◆ **Exercise goal**: From start to end, write out the following data exactly, apart from its images.

-=-=-

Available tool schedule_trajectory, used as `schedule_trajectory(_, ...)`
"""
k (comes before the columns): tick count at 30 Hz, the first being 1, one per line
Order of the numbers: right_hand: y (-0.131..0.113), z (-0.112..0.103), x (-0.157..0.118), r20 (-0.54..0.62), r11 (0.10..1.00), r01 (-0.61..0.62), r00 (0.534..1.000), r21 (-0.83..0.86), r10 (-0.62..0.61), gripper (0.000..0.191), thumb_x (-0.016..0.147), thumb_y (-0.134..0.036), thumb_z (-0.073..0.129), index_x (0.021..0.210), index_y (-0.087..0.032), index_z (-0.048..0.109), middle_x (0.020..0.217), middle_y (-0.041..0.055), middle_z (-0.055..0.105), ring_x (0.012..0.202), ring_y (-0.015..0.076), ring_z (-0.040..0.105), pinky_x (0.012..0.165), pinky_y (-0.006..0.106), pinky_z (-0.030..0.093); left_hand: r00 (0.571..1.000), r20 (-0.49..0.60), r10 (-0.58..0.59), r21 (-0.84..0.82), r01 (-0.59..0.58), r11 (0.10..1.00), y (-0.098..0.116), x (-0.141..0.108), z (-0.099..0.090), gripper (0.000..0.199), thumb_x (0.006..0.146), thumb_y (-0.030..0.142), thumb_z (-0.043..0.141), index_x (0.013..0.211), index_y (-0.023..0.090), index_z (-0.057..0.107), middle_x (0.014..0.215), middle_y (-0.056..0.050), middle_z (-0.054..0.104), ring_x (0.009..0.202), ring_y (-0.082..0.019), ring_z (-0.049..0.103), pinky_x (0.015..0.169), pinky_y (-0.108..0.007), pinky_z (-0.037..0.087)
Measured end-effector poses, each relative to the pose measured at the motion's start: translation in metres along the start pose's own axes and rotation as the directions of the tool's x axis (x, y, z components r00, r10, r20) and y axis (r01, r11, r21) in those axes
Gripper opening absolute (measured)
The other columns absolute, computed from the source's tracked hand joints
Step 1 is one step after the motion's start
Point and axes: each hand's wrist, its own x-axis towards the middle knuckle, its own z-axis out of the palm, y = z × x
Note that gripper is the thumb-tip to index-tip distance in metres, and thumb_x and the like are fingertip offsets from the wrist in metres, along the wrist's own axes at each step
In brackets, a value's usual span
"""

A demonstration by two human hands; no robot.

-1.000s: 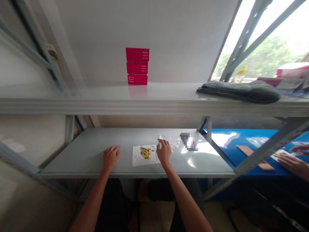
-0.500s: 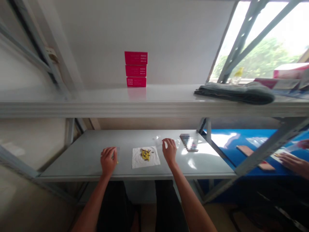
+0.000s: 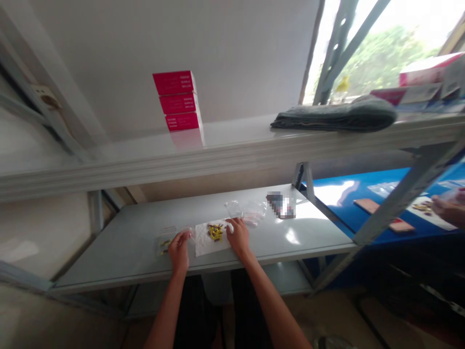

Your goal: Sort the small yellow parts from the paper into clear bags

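Two bare forearms rising from the bottom of the view, angled slightly inward, wrists low over a smooth, pale grey surface [image 3: 119, 259]. Left hand [image 3: 178, 251] at the left edge of a crinkled white paper tissue [image 3: 203, 245], left fingers [image 3: 180, 237] curled and bunched beside thin clear film, whether pinching it or only touching impossible to tell. Right hand [image 3: 238, 236] at the tissue's right edge, palm down, right fingers [image 3: 230, 225] bent and touching the paper, no clear sign of a firm grip.

At the tissue's centre, between both hands, a loose heap of small yellow and dark pieces [image 3: 215, 232], too small to identify. Just left of the left hand, a flat, clear plastic bag [image 3: 165, 246] holding a few similar pieces. Beyond the right hand, crumpled clear plastic bags [image 3: 249, 211], and further right a pixelated, unreadable object [image 3: 280, 205].

Overhead, a glossy upper shelf [image 3: 145, 169] carrying three stacked magenta cardboard boxes [image 3: 178, 101] and a soft, folded grey cloth [image 3: 334, 118]. Off to the right, past a slotted steel upright, a blue surface [image 3: 363, 186], with another person's hand [image 3: 448, 209] near a white sheet [image 3: 423, 207] scattered with yellow pieces.
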Motion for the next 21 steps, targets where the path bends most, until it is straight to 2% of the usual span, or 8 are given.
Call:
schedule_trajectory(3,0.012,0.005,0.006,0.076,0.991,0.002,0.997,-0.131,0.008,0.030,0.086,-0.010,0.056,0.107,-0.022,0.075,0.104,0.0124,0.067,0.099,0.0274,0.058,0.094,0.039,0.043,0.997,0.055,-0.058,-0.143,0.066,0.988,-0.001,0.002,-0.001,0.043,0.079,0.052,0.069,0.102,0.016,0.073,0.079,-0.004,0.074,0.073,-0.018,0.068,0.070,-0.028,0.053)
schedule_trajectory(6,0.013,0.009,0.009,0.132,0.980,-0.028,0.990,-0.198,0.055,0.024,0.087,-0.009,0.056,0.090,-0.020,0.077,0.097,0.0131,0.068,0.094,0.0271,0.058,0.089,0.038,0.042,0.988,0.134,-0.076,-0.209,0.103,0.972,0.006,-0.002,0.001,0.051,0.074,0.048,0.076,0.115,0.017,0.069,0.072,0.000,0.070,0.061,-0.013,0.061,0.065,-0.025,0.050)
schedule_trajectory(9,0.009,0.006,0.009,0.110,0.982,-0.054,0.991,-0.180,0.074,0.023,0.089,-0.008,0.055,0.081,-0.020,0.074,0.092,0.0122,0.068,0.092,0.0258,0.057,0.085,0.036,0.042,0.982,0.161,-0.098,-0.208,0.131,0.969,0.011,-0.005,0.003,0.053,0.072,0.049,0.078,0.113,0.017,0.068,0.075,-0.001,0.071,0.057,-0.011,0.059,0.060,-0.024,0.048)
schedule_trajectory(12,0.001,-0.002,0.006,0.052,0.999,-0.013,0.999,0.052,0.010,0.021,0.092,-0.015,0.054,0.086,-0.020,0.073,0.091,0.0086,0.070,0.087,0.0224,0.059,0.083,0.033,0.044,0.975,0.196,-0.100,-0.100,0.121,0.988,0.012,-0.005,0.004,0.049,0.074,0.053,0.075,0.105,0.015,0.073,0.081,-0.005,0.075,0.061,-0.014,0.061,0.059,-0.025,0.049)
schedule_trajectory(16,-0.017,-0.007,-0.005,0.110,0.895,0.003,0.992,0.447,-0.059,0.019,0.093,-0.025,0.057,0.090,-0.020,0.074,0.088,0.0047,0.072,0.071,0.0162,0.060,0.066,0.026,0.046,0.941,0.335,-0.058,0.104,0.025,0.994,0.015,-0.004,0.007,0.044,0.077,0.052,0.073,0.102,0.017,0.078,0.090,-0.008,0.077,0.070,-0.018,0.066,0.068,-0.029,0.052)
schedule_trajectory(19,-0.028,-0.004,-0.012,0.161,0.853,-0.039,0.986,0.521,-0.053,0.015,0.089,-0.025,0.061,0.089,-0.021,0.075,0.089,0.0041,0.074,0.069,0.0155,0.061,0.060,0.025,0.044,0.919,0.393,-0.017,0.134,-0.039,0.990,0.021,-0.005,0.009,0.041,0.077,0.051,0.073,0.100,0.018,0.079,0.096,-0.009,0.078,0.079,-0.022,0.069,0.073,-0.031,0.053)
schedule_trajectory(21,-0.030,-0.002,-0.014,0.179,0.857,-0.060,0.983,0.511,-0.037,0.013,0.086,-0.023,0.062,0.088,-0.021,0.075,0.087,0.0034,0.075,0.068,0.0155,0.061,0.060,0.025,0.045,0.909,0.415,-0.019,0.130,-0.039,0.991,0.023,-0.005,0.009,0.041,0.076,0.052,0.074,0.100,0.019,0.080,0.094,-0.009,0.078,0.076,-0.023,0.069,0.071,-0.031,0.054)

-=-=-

◆ **Answer area**:
Available tool schedule_trajectory, used as `schedule_trajectory(_, ...)`
"""
k (comes before the columns): tick count at 30 Hz, the first being 1, one per line
Order of the numbers: right_hand: y (-0.131..0.113), z (-0.112..0.103), x (-0.157..0.118), r20 (-0.54..0.62), r11 (0.10..1.00), r01 (-0.61..0.62), r00 (0.534..1.000), r21 (-0.83..0.86), r10 (-0.62..0.61), gripper (0.000..0.191), thumb_x (-0.016..0.147), thumb_y (-0.134..0.036), thumb_z (-0.073..0.129), index_x (0.021..0.210), index_y (-0.087..0.032), index_z (-0.048..0.109), middle_x (0.020..0.217), middle_y (-0.041..0.055), middle_z (-0.055..0.105), ring_x (0.012..0.202), ring_y (-0.015..0.076), ring_z (-0.040..0.105), pinky_x (0.012..0.165), pinky_y (-0.006..0.106), pinky_z (-0.030..0.093); left_hand: r00 (0.571..1.000), r20 (-0.49..0.60), r10 (-0.58..0.59), r21 (-0.84..0.82), r01 (-0.59..0.58), r11 (0.10..1.00), y (-0.098..0.116), x (-0.141..0.108), z (-0.099..0.090), gripper (0.000..0.199), thumb_x (0.006..0.146), thumb_y (-0.030..0.142), thumb_z (-0.043..0.141), index_x (0.013..0.211), index_y (-0.023..0.090), index_z (-0.057..0.107), middle_x (0.014..0.215), middle_y (-0.056..0.050), middle_z (-0.054..0.104), ring_x (0.009..0.202), ring_y (-0.082..0.019), ring_z (-0.049..0.103), pinky_x (0.015..0.169), pinky_y (-0.108..0.007), pinky_z (-0.037..0.087)
Measured end-effector poses, each relative to the pose measured at the motion's start: translation in metres along the start pose's own axes and rotation as the directions of the tool's x axis (x, y, z components r00, r10, r20) and y axis (r01, r11, r21) in those axes
Gripper opening absolute (measured)
The other columns absolute, computed from the source's tracked hand joints
Step 1 is one step after the motion's start
Point and axes: each hand's wrist, its own x-axis towards the middle knuckle, its own z-axis out of the palm, y = z × x
Note that gripper is the thumb-tip to index-tip distance in metres, and thumb_x and the like are fingertip offsets from the wrist in metres, along the wrist's own axes at each step
In brackets, a value's usual span
"""

A demonstration by two human hands; no robot.

-1.000s: 
-0.500s: 
+0.000s: 

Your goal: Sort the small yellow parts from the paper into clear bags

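Two bare forearms rising from the bottom of the view, angled slightly inward, wrists low over a smooth, pale grey surface [image 3: 119, 259]. Left hand [image 3: 178, 251] at the left edge of a crinkled white paper tissue [image 3: 203, 245], left fingers [image 3: 180, 237] curled and bunched beside thin clear film, whether pinching it or only touching impossible to tell. Right hand [image 3: 238, 236] at the tissue's right edge, palm down, right fingers [image 3: 230, 225] bent and touching the paper, no clear sign of a firm grip.

At the tissue's centre, between both hands, a loose heap of small yellow and dark pieces [image 3: 215, 232], too small to identify. Just left of the left hand, a flat, clear plastic bag [image 3: 165, 246] holding a few similar pieces. Beyond the right hand, crumpled clear plastic bags [image 3: 249, 211], and further right a pixelated, unreadable object [image 3: 280, 205].

Overhead, a glossy upper shelf [image 3: 145, 169] carrying three stacked magenta cardboard boxes [image 3: 178, 101] and a soft, folded grey cloth [image 3: 334, 118]. Off to the right, past a slotted steel upright, a blue surface [image 3: 363, 186], with another person's hand [image 3: 448, 209] near a white sheet [image 3: 423, 207] scattered with yellow pieces.
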Motion for the next 21 steps, targets where the path bends most, until it is straight to 2% of the usual span, or 8 are given.
Call:
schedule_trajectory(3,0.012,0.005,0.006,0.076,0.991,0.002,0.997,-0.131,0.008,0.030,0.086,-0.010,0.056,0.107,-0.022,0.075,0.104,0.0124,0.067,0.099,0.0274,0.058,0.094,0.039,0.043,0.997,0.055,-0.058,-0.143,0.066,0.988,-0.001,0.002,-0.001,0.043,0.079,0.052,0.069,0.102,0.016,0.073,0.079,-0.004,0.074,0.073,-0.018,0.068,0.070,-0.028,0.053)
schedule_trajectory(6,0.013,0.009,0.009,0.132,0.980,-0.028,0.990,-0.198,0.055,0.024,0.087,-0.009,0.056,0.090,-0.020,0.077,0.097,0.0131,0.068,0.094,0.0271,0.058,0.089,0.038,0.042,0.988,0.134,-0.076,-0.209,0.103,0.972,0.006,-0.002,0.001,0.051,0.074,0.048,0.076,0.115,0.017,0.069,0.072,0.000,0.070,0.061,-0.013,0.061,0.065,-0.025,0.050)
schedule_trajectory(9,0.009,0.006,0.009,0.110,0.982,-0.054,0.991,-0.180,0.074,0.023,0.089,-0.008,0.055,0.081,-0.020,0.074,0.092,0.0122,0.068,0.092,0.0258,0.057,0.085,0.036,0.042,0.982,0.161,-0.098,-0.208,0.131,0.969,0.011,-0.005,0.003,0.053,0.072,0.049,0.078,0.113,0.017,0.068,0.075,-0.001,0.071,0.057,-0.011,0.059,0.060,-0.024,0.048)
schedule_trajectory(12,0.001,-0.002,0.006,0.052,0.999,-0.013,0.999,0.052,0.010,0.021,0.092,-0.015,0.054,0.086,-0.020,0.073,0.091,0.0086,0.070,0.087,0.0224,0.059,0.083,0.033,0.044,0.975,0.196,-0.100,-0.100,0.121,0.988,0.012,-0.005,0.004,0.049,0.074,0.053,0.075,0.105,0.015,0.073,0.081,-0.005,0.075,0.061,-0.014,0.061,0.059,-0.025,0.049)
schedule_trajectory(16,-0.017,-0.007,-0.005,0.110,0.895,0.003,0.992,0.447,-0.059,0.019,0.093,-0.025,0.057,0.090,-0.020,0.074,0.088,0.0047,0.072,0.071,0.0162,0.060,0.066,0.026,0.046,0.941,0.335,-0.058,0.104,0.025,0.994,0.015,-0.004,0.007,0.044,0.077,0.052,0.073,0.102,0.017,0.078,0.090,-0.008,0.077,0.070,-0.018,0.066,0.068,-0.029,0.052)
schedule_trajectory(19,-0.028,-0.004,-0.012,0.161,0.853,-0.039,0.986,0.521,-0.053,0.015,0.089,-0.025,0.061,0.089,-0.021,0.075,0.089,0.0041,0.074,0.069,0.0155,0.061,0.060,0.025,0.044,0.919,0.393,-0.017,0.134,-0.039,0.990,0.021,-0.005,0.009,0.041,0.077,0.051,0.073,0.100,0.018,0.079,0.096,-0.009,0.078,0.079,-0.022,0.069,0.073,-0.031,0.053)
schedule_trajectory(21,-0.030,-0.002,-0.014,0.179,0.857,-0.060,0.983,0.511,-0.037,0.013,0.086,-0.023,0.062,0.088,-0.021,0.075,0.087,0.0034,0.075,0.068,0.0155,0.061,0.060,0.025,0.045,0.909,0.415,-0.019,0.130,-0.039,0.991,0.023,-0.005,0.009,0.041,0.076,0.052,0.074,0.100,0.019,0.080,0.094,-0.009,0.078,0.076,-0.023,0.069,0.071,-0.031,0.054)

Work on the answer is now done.